Learning Merton's Strategies in an Incomplete Market: Recursive Entropy Regularization and Biased Gaussian Exploration

arXiv - QuantFin - Portfolio Management Pub Date : 2023-12-19 DOI:arxiv-2312.11797

Min Dai, Yuchao Dong, Yanwei Jia, Xun Yu Zhou

{"title":"Learning Merton's Strategies in an Incomplete Market: Recursive Entropy Regularization and Biased Gaussian Exploration","authors":"Min Dai, Yuchao Dong, Yanwei Jia, Xun Yu Zhou","doi":"arxiv-2312.11797","DOIUrl":null,"url":null,"abstract":"We study Merton's expected utility maximization problem in an incomplete\nmarket, characterized by a factor process in addition to the stock price\nprocess, where all the model primitives are unknown. We take the reinforcement\nlearning (RL) approach to learn optimal portfolio policies directly by\nexploring the unknown market, without attempting to estimate the model\nparameters. Based on the entropy-regularization framework for general\ncontinuous-time RL formulated in Wang et al. (2020), we propose a recursive\nweighting scheme on exploration that endogenously discounts the current\nexploration reward by the past accumulative amount of exploration. Such a\nrecursive regularization restores the optimality of Gaussian exploration.\nHowever, contrary to the existing results, the optimal Gaussian policy turns\nout to be biased in general, due to the interwinding needs for hedging and for\nexploration. We present an asymptotic analysis of the resulting errors to show\nhow the level of exploration affects the learned policies. Furthermore, we\nestablish a policy improvement theorem and design several RL algorithms to\nlearn Merton's optimal strategies. At last, we carry out both simulation and\nempirical studies with a stochastic volatility environment to demonstrate the\nefficiency and robustness of the RL algorithms in comparison to the\nconventional plug-in method.","PeriodicalId":501045,"journal":{"name":"arXiv - QuantFin - Portfolio Management","volume":"80 1","pages":""},"PeriodicalIF":0.0000,"publicationDate":"2023-12-19","publicationTypes":"Journal Article","fieldsOfStudy":null,"isOpenAccess":false,"openAccessPdf":"","citationCount":"0","resultStr":null,"platform":"Semanticscholar","paperid":null,"PeriodicalName":"arXiv - QuantFin - Portfolio Management","FirstCategoryId":"1085","ListUrlMain":"https://doi.org/arxiv-2312.11797","RegionNum":0,"RegionCategory":null,"ArticlePicture":[],"TitleCN":null,"AbstractTextCN":null,"PMCID":null,"EPubDate":"","PubModel":"","JCR":"","JCRName":"","Score":null,"Total":0}

引用次数: 0

Abstract

We study Merton's expected utility maximization problem in an incomplete market, characterized by a factor process in addition to the stock price process, where all the model primitives are unknown.
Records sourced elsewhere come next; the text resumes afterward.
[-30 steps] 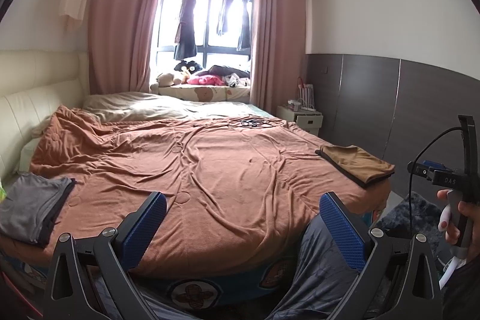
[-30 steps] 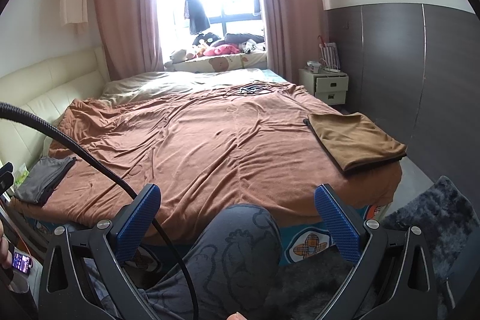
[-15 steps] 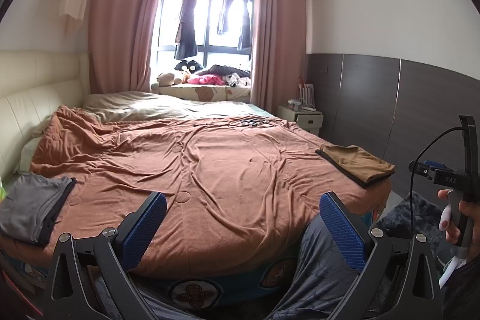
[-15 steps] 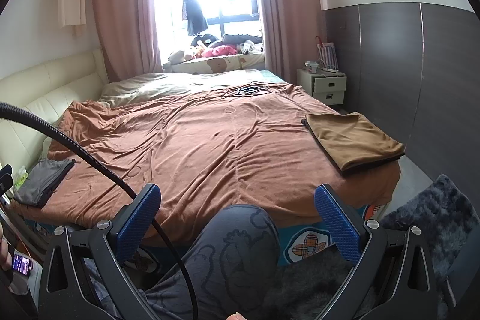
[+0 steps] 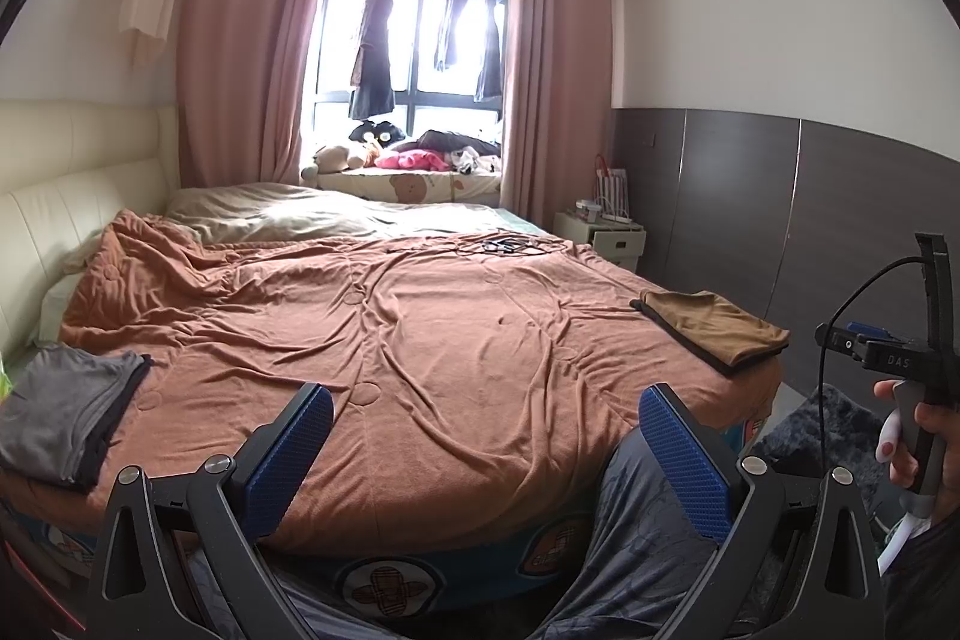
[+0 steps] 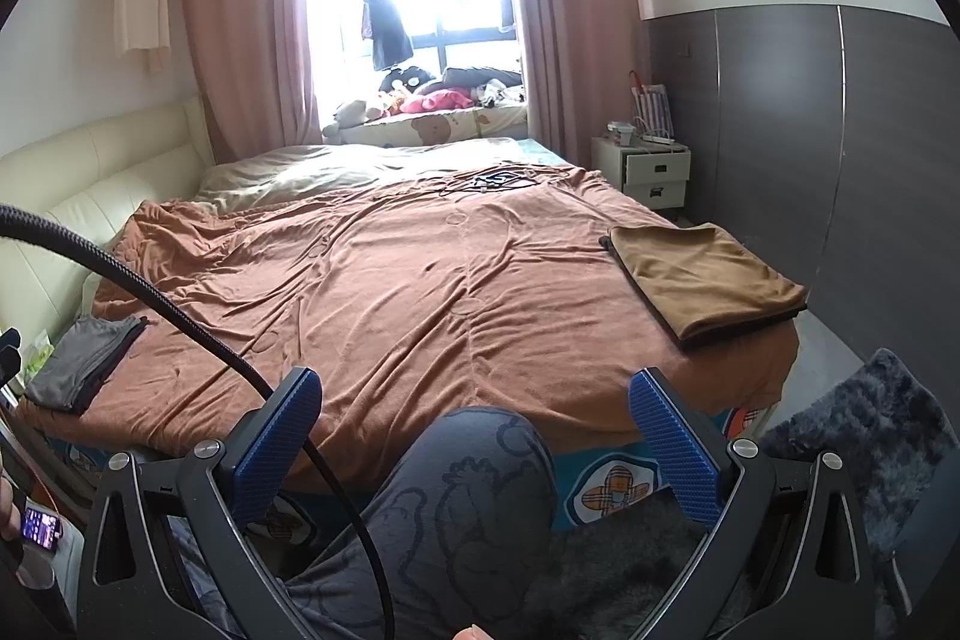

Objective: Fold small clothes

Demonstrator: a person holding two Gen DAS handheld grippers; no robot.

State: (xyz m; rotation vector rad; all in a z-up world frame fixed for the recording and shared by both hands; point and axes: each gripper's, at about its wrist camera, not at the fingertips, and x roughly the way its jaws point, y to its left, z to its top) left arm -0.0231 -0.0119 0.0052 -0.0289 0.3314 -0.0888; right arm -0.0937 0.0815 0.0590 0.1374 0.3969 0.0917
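Note:
A folded grey garment (image 5: 60, 412) (image 6: 84, 361) lies at the bed's near left corner. At the right edge rests a folded brown garment (image 5: 717, 328) (image 6: 702, 277). Both lie on an orange-brown blanket (image 5: 420, 340) (image 6: 390, 292). My left gripper (image 5: 486, 451) is held open off the foot of the bed, nothing between its blue pads. My right gripper (image 6: 474, 442) is likewise open and empty, above a person's knee (image 6: 474, 472) in grey patterned trousers. A hand (image 5: 912, 436) holding the right gripper's handle shows in the left wrist view.
A cream headboard (image 5: 54, 220) runs along the left. A white bedside cabinet (image 6: 654, 175) stands by the dark wall panels. Cables (image 6: 498, 178) lie on the blanket's far part. A dark shaggy rug (image 6: 864, 436) covers the floor at right. A black cable (image 6: 180, 316) crosses the right wrist view.
Almost nothing differs; the right wrist view has drifted slightly, and both grippers stay open and clear of the bed.

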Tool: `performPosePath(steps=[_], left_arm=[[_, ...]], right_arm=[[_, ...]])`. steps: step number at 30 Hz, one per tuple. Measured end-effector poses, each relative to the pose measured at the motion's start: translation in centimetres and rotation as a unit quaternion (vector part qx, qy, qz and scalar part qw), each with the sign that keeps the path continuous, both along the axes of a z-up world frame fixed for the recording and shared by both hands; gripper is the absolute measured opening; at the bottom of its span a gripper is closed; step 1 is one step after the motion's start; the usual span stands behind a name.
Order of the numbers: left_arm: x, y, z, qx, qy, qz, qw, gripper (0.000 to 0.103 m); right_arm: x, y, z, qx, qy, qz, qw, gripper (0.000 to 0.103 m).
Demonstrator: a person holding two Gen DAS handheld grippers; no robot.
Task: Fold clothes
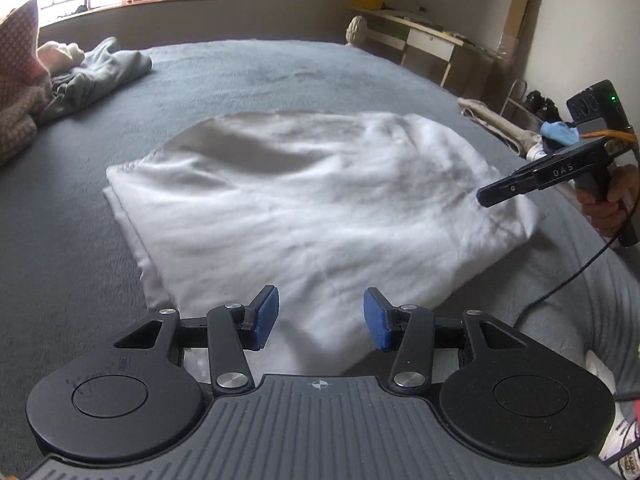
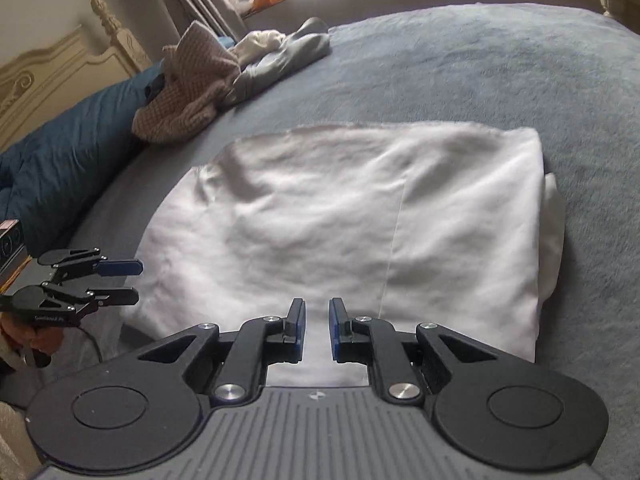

We take the reinforcement learning (RL) approach to learn optimal portfolio policies directly by exploring the unknown market, without attempting to estimate the model parameters. Based on the entropy-regularization framework for general continuous-time RL formulated in Wang et al. (2020), we propose a recursive weighting scheme on exploration that endogenously discounts the current exploration reward by the past accumulative amount of exploration. Such a recursive regularization restores the optimality of Gaussian exploration. However, contrary to the existing results, the optimal Gaussian policy turns out to be biased in general, due to the interwinding needs for hedging and for exploration. We present an asymptotic analysis of the resulting errors to show how the level of exploration affects the learned policies. Furthermore, we establish a policy improvement theorem and design several RL algorithms to learn Merton's optimal strategies. At last, we carry out both simulation and empirical studies with a stochastic volatility environment to demonstrate the efficiency and robustness of the RL algorithms in comparison to the conventional plug-in method.

查看原文

微信好友朋友圈 QQ好友复制链接

本刊更多论文

在不完全市场中学习默顿策略：递归熵正则化与有偏高斯探索

我们研究了不完全市场中的默顿预期效用最大化问题，该市场的特点是除了股票价格过程之外还有一个因子过程，其中所有的模型基元都是未知的。我们采用强化学习（RL）方法，通过探索未知市场直接学习最优投资组合策略，而不试图估计模型参数。基于 Wang 等人（2020）中提出的一般连续时间 RL 的熵正则化框架，我们提出了一种探索递归加权方案，该方案通过过去的探索累积量对当前探索奖励进行内生折扣。然而，与现有结果相反，由于对冲和前探索的相互缠绕需求，最优高斯策略在一般情况下是有偏差的。我们对由此产生的误差进行了渐近分析，以说明探索水平如何影响学习到的策略。此外，我们还建立了一个策略改进定理，并设计了几种 RL 算法来学习 Merton 的最优策略。最后，我们在随机波动环境下进行了模拟和实证研究，证明了 RL 算法与传统插件法相比的高效性和稳健性。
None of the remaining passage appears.